The French position signals that European policymakers view this not as a narrow commercial competition but as a question of institutional autonomy and long-term democratic governance. Government services, in particular, handle sensitive citizen data and critical functions that arguably should not flow through systems owned and operated by foreign corporations.
Timing and Stakes
The discussion gains urgency as the global technology world converges on France for the G7 and VivaTech gatherings. These forums provide European leaders a platform to coordinate responses and signal to both American technology companies and their own constituencies that technological sovereignty is a priority worthy of sustained policy attention and investment.

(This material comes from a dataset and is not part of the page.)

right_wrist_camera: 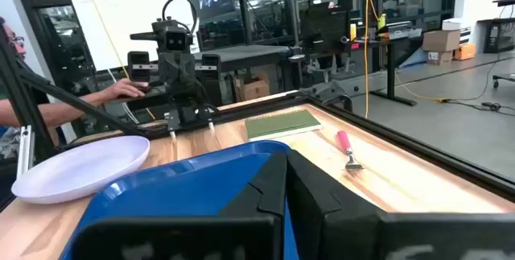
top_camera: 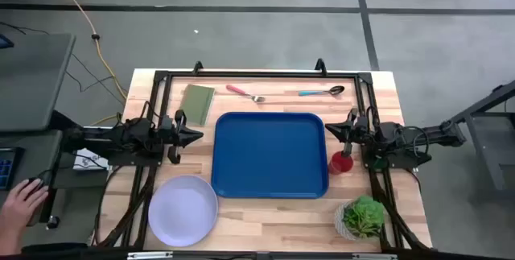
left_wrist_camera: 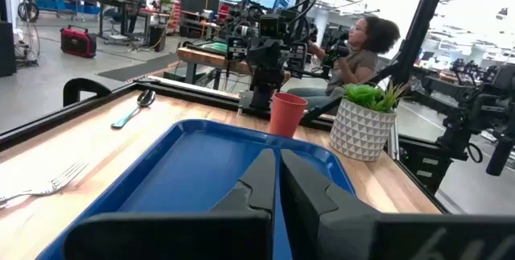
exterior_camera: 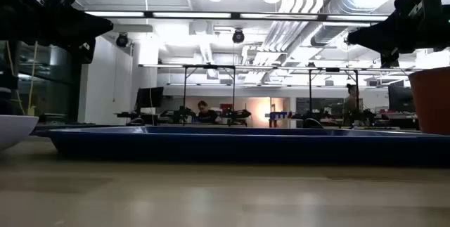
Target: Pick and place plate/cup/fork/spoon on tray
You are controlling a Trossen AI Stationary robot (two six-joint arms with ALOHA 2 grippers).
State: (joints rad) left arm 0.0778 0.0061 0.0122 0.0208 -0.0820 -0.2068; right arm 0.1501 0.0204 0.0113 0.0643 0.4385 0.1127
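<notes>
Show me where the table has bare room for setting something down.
The tray is bare throughout. Bare wood lies between plate and plant, below the tray. Crowded: the far edge, with green pad, fork, spoon; and the cup by the right hand.

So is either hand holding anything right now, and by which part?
Nothing is held. The left hand and right hand are both shut and empty, beside the tray.

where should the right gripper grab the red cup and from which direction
Grip the red cup across its side wall just below the rim, coming straight down from above. It stands upright on the wood beside the tray's right edge, and the right gripper sits close by, fingers shut. A top-down approach likely avoids the tray rim and the potted plant nearby.
</notes>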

The underlying tension is stark: European governments have invested substantially in AI development, yet the continent's firms operate within infrastructure and foundational systems they do not control. This arrangement creates a form of technological subordination—where European innovation occurs within parameters set by American corporations, and where the most valuable layers of the technology stack remain American-owned.
Why This Matters:
Technological sovereignty directly affects democratic accountability and economic distribution. When critical infrastructure remains foreign-controlled, regulatory capacity diminishes and economic value concentrates elsewhere. European citizens' data flows through US systems; European workers compete in labor markets shaped by AI algorithms designed and controlled abroad; European governments lack full authority over technologies increasingly central to public administration and social services. The current arrangement means that decisions about AI development, deployment, and governance occur partly outside the reach of European democratic institutions. Building genuine European alternatives requires sustained public and private investment, coordination across member states, and willingness to prioritize institutional autonomy alongside commercial efficiency. Without such efforts, Europe risks remaining a market for American AI rather than a sovereign participant in its governance.